• Problem requirements:
Copy the records below character for character.

• Records drawn from a dataset:
---+---

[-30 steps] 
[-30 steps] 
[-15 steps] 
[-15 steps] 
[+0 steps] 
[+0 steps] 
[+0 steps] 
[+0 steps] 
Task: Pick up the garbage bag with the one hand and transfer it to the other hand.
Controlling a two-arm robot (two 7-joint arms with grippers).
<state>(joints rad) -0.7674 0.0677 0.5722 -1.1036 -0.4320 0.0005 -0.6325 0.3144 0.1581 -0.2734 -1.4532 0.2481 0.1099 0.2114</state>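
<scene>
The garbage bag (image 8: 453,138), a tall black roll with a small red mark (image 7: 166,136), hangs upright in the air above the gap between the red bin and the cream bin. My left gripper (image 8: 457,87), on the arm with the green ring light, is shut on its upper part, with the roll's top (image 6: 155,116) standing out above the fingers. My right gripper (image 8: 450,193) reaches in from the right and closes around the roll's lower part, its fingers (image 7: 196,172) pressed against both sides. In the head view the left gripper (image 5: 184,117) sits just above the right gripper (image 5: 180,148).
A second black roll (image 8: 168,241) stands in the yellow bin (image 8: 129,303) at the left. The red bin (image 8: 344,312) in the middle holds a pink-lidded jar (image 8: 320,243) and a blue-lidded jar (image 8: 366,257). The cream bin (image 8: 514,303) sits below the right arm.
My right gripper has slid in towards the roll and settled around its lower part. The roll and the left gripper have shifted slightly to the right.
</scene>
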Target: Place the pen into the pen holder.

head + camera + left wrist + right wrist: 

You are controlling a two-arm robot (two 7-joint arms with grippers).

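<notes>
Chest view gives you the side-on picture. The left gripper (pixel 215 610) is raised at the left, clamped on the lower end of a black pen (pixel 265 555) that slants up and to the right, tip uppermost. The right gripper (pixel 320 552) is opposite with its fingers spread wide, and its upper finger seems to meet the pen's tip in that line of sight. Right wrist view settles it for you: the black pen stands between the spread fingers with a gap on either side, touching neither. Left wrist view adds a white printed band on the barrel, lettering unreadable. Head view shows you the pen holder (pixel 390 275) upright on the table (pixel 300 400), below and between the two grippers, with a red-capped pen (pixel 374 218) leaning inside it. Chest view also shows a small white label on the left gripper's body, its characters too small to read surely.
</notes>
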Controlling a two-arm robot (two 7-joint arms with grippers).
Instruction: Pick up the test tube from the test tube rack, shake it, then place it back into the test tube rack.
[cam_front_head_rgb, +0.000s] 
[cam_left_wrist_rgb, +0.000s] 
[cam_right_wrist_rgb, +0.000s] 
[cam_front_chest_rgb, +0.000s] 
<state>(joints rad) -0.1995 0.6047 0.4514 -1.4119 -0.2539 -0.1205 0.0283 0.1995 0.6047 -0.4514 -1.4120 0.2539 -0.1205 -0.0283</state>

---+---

• Written response:
[-30 steps] 
[-30 steps] 
[-15 steps] 
[-15 steps] 
[+0 steps] 
[+0 steps] 
[+0 steps] 
[+0 steps] 
Task: Pick up the garbage bag with the one hand and transfer it to the other hand.
Controlling a two-arm robot (two 7-joint arms with grippers).
<state>(joints rad) -0.7674 0.0677 0.5722 -1.1036 -0.4320 0.0005 -0.6325 0.3144 0.1581 -0.2734 -1.4532 0.2481 0.1099 0.2114</state>
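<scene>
The garbage bag (image 8: 453,138), a tall black roll with a small red mark (image 7: 166,136), hangs upright in the air above the gap between the red bin and the cream bin. My left gripper (image 8: 457,87), on the arm with the green ring light, is shut on its upper part, with the roll's top (image 6: 155,116) standing out above the fingers. My right gripper (image 8: 450,193) reaches in from the right and closes around the roll's lower part, its fingers (image 7: 196,172) pressed against both sides. In the head view the left gripper (image 5: 184,117) sits just above the right gripper (image 5: 180,148).
A second black roll (image 8: 168,241) stands in the yellow bin (image 8: 129,303) at the left. The red bin (image 8: 344,312) in the middle holds a pink-lidded jar (image 8: 320,243) and a blue-lidded jar (image 8: 366,257). The cream bin (image 8: 514,303) sits below the right arm.
My right gripper has slid in towards the roll and settled around its lower part. The roll and the left gripper have shifted slightly to the right.
</scene>
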Target: Place the pen into the pen holder.

head + camera + left wrist + right wrist: 

You are controlling a two-arm robot (two 7-joint arms with grippers).

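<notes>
Chest view gives you the side-on picture. The left gripper (pixel 215 610) is raised at the left, clamped on the lower end of a black pen (pixel 265 555) that slants up and to the right, tip uppermost. The right gripper (pixel 320 552) is opposite with its fingers spread wide, and its upper finger seems to meet the pen's tip in that line of sight. Right wrist view settles it for you: the black pen stands between the spread fingers with a gap on either side, touching neither. Left wrist view adds a white printed band on the barrel, lettering unreadable. Head view shows you the pen holder (pixel 390 275) upright on the table (pixel 300 400), below and between the two grippers, with a red-capped pen (pixel 374 218) leaning inside it. Chest view also shows a small white label on the left gripper's body, its characters too small to read surely.
</notes>
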Controlling a two-arm robot (two 7-joint arms with grippers).
Instruction: Pick up the test tube from the test tube rack, shake it, then place it back into the test tube rack.
[cam_front_head_rgb, +0.000s] 
[cam_left_wrist_rgb, +0.000s] 
[cam_right_wrist_rgb, +0.000s] 
[cam_front_chest_rgb, +0.000s] 
<state>(joints rad) -0.1995 0.6047 0.4514 -1.4119 -0.2539 -0.1205 0.0283 0.1995 0.6047 -0.4514 -1.4120 0.2539 -0.1205 -0.0283</state>

Here is where the answer stops.